After reading the technical report do the effort of downloading the model and run it against a few prompts. In 5 minutes you understand how broken LLM benchmarking is.
That's why I like giving it a real world test. For example take a podcast transcription and ask it to make show notes and summary. With a temperature of 0 different models will tackle the problem in different ways and you can infer if they really understood the transcript. Usually the transcripts that I give it come from about 1 hour of audio of two or more people talking.
Unfortunately that wouldn't help as much as you think since talented AI labs can just watch the public leaderboard and note what models move up and down to deduce and target whatever the hidden benchmark is testing.
The model performs very poorly in practice, while in the benchmark it is shown to be DeepSeek V3 level. It's not terrible but it's at another level compared to the models it is very close to (a bit better / a bit worse) in the benchmarks.

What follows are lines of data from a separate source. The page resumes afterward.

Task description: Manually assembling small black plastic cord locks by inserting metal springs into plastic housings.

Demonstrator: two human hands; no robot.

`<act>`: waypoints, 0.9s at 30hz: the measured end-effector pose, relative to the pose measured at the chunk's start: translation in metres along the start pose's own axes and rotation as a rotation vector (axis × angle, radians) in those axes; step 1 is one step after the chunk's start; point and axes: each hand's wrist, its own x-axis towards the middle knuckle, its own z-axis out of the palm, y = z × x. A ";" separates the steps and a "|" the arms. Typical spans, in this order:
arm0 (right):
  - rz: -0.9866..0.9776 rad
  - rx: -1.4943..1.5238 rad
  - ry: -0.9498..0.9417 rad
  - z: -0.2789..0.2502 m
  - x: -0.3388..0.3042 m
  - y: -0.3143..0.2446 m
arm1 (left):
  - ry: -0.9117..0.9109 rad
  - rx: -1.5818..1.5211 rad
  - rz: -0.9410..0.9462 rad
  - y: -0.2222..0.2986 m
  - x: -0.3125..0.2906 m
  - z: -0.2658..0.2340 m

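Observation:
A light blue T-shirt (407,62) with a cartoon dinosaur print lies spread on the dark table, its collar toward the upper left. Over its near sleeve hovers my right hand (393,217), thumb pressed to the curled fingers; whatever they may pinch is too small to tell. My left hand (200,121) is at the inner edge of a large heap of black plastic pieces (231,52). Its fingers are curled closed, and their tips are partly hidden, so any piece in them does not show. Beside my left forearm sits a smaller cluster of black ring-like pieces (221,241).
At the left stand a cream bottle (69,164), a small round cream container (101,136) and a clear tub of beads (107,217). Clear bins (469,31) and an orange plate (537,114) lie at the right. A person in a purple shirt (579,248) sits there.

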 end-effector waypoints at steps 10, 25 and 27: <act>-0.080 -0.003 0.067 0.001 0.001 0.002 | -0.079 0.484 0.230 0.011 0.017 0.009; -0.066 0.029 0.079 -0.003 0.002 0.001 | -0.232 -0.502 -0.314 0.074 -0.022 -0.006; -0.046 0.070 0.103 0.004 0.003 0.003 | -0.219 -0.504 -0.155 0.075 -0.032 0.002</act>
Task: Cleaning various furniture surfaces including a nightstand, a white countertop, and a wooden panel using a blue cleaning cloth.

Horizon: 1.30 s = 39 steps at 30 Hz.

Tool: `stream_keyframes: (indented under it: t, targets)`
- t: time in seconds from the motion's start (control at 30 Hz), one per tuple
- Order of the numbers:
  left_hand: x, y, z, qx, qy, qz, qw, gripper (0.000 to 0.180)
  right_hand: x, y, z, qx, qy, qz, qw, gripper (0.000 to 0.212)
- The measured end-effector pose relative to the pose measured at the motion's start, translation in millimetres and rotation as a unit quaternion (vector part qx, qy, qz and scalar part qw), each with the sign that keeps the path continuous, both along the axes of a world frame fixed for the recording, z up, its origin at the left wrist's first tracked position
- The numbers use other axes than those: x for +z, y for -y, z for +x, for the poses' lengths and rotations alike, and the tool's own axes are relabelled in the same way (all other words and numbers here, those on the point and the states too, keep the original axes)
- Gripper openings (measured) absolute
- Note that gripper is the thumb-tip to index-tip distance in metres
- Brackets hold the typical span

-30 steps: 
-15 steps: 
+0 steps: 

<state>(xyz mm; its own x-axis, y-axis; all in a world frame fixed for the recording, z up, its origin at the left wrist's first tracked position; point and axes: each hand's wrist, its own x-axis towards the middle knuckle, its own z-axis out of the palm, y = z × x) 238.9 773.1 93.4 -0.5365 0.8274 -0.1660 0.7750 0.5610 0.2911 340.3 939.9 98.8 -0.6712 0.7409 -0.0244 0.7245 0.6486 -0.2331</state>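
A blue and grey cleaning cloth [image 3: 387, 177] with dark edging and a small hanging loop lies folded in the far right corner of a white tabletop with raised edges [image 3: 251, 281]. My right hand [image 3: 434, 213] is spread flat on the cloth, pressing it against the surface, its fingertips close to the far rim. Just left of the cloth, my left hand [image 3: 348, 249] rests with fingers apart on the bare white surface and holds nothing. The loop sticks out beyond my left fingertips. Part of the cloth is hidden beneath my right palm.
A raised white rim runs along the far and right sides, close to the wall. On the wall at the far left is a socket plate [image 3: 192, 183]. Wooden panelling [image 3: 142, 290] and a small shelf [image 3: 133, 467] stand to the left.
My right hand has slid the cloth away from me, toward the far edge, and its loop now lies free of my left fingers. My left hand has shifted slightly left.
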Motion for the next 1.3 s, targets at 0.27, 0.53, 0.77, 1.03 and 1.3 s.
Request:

I’d recommend trying it on Google AI Studio (aistudio.google.com). I am getting exceptional results on a handful of novel problems that require deep domain knowledge and structured reasoning. I’m not able to replicate this performance with Ollama, so I suspect something is a bit off.
Same experience here: On AI Studio, this is easily one of the strongest models I have used, including when compared to proprietary LLMs.
But ollama and openwebui performance is very bad, even when running the FP16 version. I also tried to mirror some of AI studio settings (temp 1 and top p 0.95) but couldn't get it to produce anything useful.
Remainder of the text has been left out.